1146 Topological Order (25 分)
This is a problem given in the Graduate Entrance Exam in 2018: Which of the following is NOT a topological order obtained from the given directed graph? Now you are supposed to write a program to test each of the options.
Input Specification:
Each input file contains one test case. For each case, the first line gives two positive integers N (≤ 1,000), the number of vertices in the graph, and M (≤ 10,000), the number of directed edges. Then M lines follow, each gives the start and the end vertices of an edge. The vertices are numbered from 1 to N. After the graph, there is another positive integer K (≤ 100). Then K lines of query follow, each gives a permutation of all the vertices. All the numbers in a line are separated by a space.
Output Specification:
Print in a line all the indices of queries which correspond to “NOT a topological order”. The indices start from zero.
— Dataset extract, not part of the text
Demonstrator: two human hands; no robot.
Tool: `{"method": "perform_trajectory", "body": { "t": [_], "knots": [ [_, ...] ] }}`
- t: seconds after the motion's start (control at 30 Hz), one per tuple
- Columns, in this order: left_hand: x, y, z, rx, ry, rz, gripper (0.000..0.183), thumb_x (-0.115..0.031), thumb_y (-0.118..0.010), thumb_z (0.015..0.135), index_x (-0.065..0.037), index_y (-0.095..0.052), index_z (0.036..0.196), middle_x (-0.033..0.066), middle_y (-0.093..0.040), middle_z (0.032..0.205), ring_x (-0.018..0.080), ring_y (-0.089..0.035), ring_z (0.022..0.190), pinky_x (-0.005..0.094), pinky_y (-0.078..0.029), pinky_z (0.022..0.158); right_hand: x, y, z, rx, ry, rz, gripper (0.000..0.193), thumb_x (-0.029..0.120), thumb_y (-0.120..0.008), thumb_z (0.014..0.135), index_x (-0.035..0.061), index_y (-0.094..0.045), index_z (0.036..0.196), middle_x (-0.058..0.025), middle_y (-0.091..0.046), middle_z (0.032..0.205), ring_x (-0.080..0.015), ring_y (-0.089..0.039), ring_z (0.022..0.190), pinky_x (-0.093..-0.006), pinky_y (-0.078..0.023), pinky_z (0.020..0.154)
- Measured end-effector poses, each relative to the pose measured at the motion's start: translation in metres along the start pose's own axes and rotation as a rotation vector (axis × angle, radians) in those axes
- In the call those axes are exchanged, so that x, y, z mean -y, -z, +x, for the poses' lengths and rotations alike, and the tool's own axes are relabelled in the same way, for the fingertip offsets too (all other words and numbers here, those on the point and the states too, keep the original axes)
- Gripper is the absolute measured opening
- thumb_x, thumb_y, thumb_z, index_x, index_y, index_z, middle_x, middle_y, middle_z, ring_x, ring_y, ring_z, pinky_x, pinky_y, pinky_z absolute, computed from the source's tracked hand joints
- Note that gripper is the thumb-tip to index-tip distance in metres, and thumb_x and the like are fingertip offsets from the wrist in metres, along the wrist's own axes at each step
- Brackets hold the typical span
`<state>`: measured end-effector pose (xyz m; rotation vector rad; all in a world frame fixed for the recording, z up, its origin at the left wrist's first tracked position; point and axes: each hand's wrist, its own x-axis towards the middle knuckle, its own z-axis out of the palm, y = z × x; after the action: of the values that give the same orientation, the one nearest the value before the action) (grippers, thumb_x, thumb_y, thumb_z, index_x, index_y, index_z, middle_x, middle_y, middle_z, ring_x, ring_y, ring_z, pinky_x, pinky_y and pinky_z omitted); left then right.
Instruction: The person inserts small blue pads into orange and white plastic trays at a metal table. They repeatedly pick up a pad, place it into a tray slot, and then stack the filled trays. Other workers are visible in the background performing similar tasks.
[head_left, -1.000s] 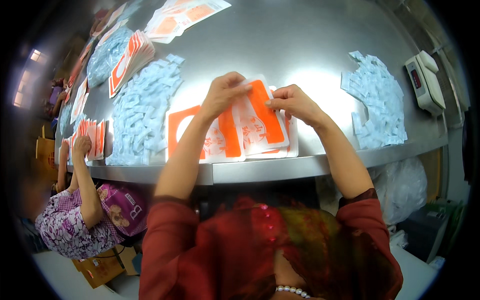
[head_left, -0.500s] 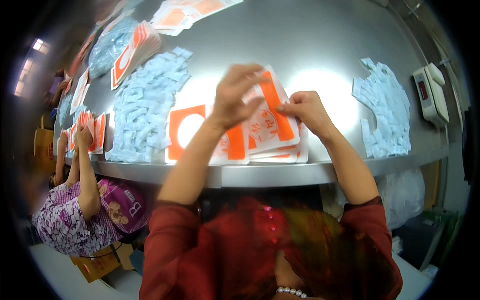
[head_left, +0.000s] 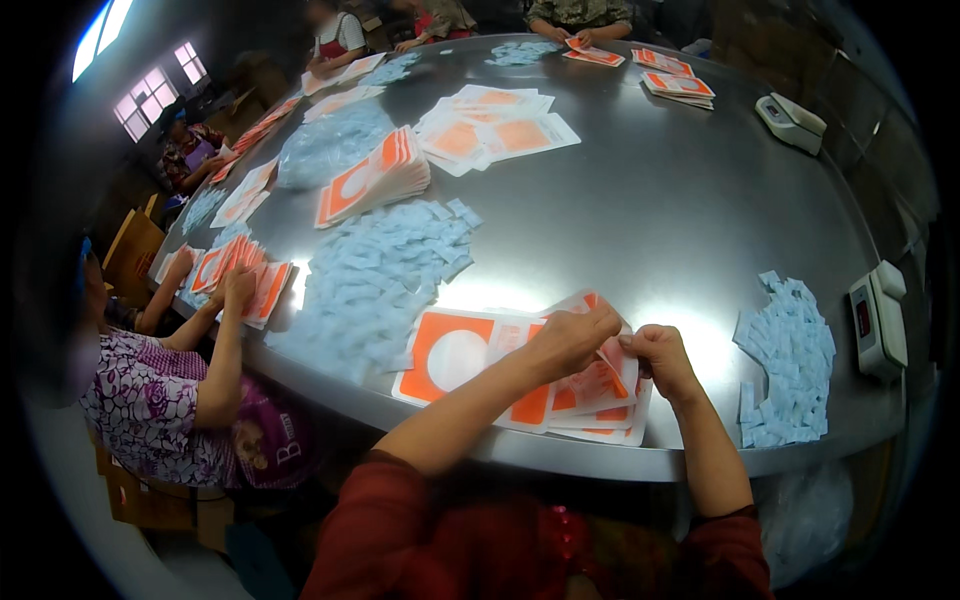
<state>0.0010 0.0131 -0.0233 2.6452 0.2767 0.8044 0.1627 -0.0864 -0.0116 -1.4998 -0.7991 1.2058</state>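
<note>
A flat orange-and-white printed pouch [head_left: 608, 375] stands lifted and bent near the table's front edge. My right hand [head_left: 664, 360] pinches its right edge between thumb and fingers. Close beside it, my left hand [head_left: 572, 345] is closed at the upper edge of the same pouch, its fingertips almost meeting those of my right hand; any small item in them is hidden. Beneath lie more pouches [head_left: 640, 425], stacked and overlapping. To the left, a pouch with a white circle [head_left: 455, 360] lies flat, partly covered.
Small pale-blue packets [head_left: 380, 270] are heaped left, with another heap [head_left: 790, 360] right. A fanned pouch stack [head_left: 375, 180], loose pouches [head_left: 490, 130] and a clear bag [head_left: 335, 145] lie farther back. White scales [head_left: 880, 320] stand right. Nearby at left, a co-worker [head_left: 165, 390] handles pouches.
My left hand has come down from above the pouches to the pouch's edge and closed. The pouch is now raised and bent. The view has tilted up, showing more of the table and other people.
</note>
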Motion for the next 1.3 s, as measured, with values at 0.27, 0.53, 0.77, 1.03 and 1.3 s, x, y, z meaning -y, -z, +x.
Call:
{"method": "perform_trajectory", "body": {
  "t": [0.27,0.53,0.77,1.03,1.3],
  "knots": [
    [0.005,-0.012,-0.001,0.259,-0.081,0.043,0.018,-0.008,-0.053,0.079,-0.009,-0.063,0.093,0.0049,-0.064,0.097,0.0237,-0.062,0.086,0.037,-0.052,0.068,0.005,-0.011,-0.008,0.002,0.185,-0.809,0.026,0.025,-0.064,0.075,-0.0007,-0.064,0.078,-0.0109,-0.064,0.073,-0.0194,-0.06,0.068,-0.0307,-0.047,0.064],
    [-0.013,0.003,0.01,0.508,0.063,0.155,0.017,-0.01,-0.059,0.078,-0.01,-0.065,0.094,0.0057,-0.062,0.094,0.0233,-0.06,0.085,0.0345,-0.049,0.072,-0.032,-0.003,0.015,0.054,0.209,-0.683,0.024,0.019,-0.059,0.079,-0.0035,-0.066,0.083,-0.01,-0.064,0.073,-0.0154,-0.058,0.067,-0.0302,-0.047,0.063],
    [-0.006,0.006,0.009,0.458,-0.006,0.202,0.026,-0.015,-0.075,0.064,-0.005,-0.066,0.087,0.0069,-0.06,0.086,0.0234,-0.06,0.083,0.0351,-0.05,0.066,-0.008,-0.011,0.001,0.049,0.129,-0.569,0.024,0.02,-0.06,0.077,-0.0036,-0.063,0.082,-0.0092,-0.062,0.072,-0.015,-0.057,0.065,-0.03,-0.047,0.06],
    [-0.006,0.025,0.009,0.279,-0.124,0.159,0.036,-0.029,-0.08,0.06,-0.004,-0.055,0.055,0.0066,-0.053,0.064,0.025,-0.054,0.062,0.0358,-0.045,0.055,-0.02,0.008,0.017,-0.043,0.022,-0.602,0.013,0.008,-0.059,0.072,-0.0016,-0.062,0.08,-0.0149,-0.063,0.065,-0.0222,-0.064,0.056,-0.033,-0.05,0.049],
    [-0.008,0.027,0.006,0.185,-0.164,0.096,0.031,-0.018,-0.08,0.057,-0.004,-0.053,0.053,0.007,-0.05,0.062,0.0245,-0.052,0.063,0.0367,-0.044,0.058,-0.002,0.023,0.006,-0.005,-0.098,-0.441,0.02,0.019,-0.068,0.072,0.0,-0.062,0.072,-0.0102,-0.062,0.062,-0.0171,-0.061,0.052,-0.0269,-0.047,0.048]
  ]
}}
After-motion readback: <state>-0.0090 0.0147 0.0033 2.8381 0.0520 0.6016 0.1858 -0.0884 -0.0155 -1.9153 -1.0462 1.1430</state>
All the numbers are separated by a space, and there must no extra space at the beginning or the end of the line. It is graranteed that there is at least one answer.
Sample Input:
6 8
1 2
1 3
5 2
5 4
2 3
2 6
3 4
6 4
5
1 5 2 3 6 4
5 1 2 6 3 4
5 1 2 3 6 4
5 2 1 6 3 4
1 2 3 4 5 6
Sample Output:
3 4
解析
#include<iostream>
#include<string>
#include<vector>
#include<cstdio>
#include<algorithm>
#include<set>
using namespace std;
vector<vector<int>> G;
vector<int> InDegree;
bool Topological(const vector<int>& top) {
vector<int> In(InDegree.cbegin(), InDegree.cend());
set<int> Q;
for (int i = 1; i < In.size(); i++) {
if (In[i] == 0)
Q.insert(i);
}
auto it = top.begin();
while (!Q.empty()) {
if (Q.find(*it) != Q.cend()) {
Q.erase(*it);
for (auto x : G[*it]) {
In[x]--;
if (In[x] == 0)
Q.insert(x);
}
}
else
return false;
it++;
}
return it == top.cend();
}
int main()
{
int N, M;
scanf("%d %d", &N, &M);
G.resize(N+1);
InDegree.resize(N+1, 0);
int v1, v2;
for (int i = 0; i < M; i++) {
scanf("%d %d", &v1, &v2);
G[v1].push_back(v2);
InDegree[v2]++;
}
int K;
scanf("%d", &K);
vector<int> top(N);
vector<int> NOT;
for (int i = 0; i < K; i++) {
for (int i = 0; i < N; i++)
scanf("%d", &top[i]);
if (Topological(top) == false)
NOT.push_back(i);
}
for (int i = 0; i < NOT.size(); i++) {
printf("%d%c", NOT[i], i + 1 == NOT.size() ? '\n': ' ');
}
}